Álbum em foco: XSCAPE ou liquidez da arte.

         Lançado em maio de 2014, o segundo álbum póstumo de Michael Jackson, XSCAPE, foi um dos lançamentos mais aguardados do ano passado. Composto por 8 faixas inéditas, que remetem à fases diferentes da carreira do rei do pop, a produção ficou a cargo de nomes como Timbaland e L.A. Reid, dentre outros produtores.
         Quando penso o álbum, seu impacto comercial e simbólico, acredito que podemos refletir sobre a liquidez que rege nosso cotidiano e afeta o processo criativo do ramo musical. XSCAPE não é um álbum surpreendente, principalmente tendo por vista as alterações que as músicas originais receberam, mas não foi tão frustrante quanto seu antecessor, Michael, tanto comercialmente quanto em acabamento. 
          Michael Jackson foi um artista que cresceu, viveu e morreu cercado por câmeras, flashes e manchetes. A mídia que incendiou a fogueira sobre ele, é a mesma mídia que o glorificou durante dias após seu falecimento. Agora vem desconstruindo um conceito fundamental, é preciso vender a arte mesmo quando o artista morreu.

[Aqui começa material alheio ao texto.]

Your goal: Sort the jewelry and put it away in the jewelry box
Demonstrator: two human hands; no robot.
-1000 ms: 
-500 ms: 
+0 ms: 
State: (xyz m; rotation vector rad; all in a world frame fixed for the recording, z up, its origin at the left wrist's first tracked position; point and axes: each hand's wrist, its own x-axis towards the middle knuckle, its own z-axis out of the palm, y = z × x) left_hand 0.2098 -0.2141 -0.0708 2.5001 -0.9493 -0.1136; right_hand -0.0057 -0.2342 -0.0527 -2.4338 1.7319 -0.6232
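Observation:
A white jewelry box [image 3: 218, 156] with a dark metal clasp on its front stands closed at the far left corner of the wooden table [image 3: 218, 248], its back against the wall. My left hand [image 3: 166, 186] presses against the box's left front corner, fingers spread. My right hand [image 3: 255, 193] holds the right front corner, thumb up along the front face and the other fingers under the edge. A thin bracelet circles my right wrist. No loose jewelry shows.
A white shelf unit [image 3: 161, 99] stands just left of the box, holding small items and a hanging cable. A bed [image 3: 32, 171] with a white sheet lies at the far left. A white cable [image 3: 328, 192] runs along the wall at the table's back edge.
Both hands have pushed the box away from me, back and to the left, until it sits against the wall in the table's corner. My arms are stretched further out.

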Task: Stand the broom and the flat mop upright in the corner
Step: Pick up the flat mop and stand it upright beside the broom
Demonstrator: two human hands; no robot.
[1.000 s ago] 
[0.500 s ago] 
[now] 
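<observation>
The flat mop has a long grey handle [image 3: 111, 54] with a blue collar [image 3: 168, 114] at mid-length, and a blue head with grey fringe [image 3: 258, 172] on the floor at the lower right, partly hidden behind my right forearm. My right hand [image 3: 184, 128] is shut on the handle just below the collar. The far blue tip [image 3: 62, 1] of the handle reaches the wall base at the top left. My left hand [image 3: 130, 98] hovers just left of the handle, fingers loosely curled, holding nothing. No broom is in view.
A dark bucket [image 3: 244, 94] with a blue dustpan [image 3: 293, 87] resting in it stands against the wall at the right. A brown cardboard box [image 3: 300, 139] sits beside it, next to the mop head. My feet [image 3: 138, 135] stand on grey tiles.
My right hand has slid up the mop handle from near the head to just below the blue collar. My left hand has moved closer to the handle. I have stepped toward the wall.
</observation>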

         Nossa sociedade é bombardeada noite e dia por informações, a cada instante nos deparamos com variedades de narrativas e sujeitos. Na busca constante pelo novo, nos esquecemos do velho e de nossa identidade; tudo é rápido e instantâneo em nossa sociedade capitalista, vemos tudo tornar-se liquido, do amor à arte.
          Onde tudo é liquido e o importante é vender. Não mais importa que o cd, artista, tenha talento, opinião ou visão, é preciso atingir número absurdo de vendas. Os consumidores não refletem mais sobre o que lhes chega, mastigam o material que lhes é dito para comprar. Slogans, propagandas, títulos e recordes, a cada dia o sistema capitalista introjeta mais veneno no mundo fonográfico.

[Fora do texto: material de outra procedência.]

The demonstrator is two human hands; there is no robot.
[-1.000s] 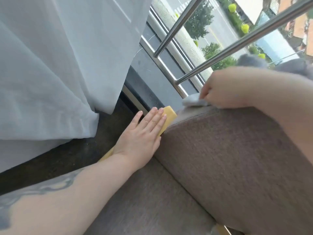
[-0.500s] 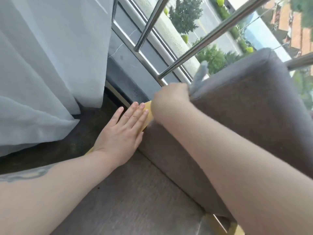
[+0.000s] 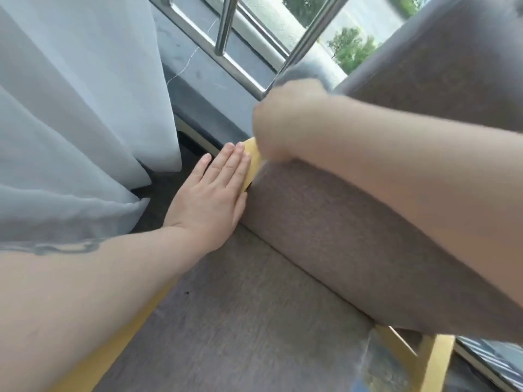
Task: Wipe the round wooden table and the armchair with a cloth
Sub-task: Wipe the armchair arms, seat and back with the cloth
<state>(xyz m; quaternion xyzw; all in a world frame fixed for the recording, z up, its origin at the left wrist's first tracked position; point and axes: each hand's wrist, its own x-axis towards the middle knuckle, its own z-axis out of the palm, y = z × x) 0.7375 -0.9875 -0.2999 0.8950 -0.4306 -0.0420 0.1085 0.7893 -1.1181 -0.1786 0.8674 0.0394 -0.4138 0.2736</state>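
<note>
The right hand [image 3: 285, 123] is smeared by motion blur, so its fingers and grip cannot be made out. The cloth [image 3: 304, 73] shows only as a grey blur above it. The armchair [image 3: 353, 222] is cut off by the top and right edges.

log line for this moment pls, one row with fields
stage: wiping armchair backrest edge | left hand: flat on wooden frame | right hand: grips grey cloth, blurred

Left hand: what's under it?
The left hand lies flat, fingers straight, on the armchair's yellow wooden frame, which shows past the fingertips beside the backrest. The frame directly beneath the palm is covered.
</note>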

         Desse ponto de vista, acredito que XSCAPE tenha sido um álbum que sim, teve um bom desempenho comercial, mas ele é também um desleixo artístico. Desleixo, por como colocado acima, não foi o artista quem preparou o projeto. Não havia alma, nem o toque de vida que marcou as músicas do cantor, Foi feito unicamente para vender.
          Com certeza, houve alguma razão para que Michael não colocasse as músicas em seus trabalhos anteriores. Nunca saberemos o real motivo. Mas nisso centra a magia de ser fã de um artista, viver a resignificação de sua arte mesmo em sua morte,
           Precisamos entender que nem o Capital tem poder sobre a morte ou a arte. É necessário que tenhamos respeito com seu trabalho. Chegamos em um tempo em que precisamos questionar o que nos chega, e porque nos chegou tal coisa. Há coisas que valem mais que dinheiro, e Michael falava sobre isso em suas músicas. Devemos viver nossos artistas em sua completude, vida e morte. Uma constante dialética, que por sua complexidade nos deixa sem resposta, embora nos faça a dialogar melhor com os paradoxos da vida. 
           De forma geral, o álbum honra a discografia do eterno rei do pop. A melhor parte, são as demos das canções originais. Nos permite viajar, mesmo com suas delimitações, para uma das fases mais felizes do cantor, uma vibe anos 1980. Se você conhece apenas os singles, pare e ouça Chicago ou A Place Without A Name. Afinal, são músicas do rei e jamais vão "xscapar" de vista.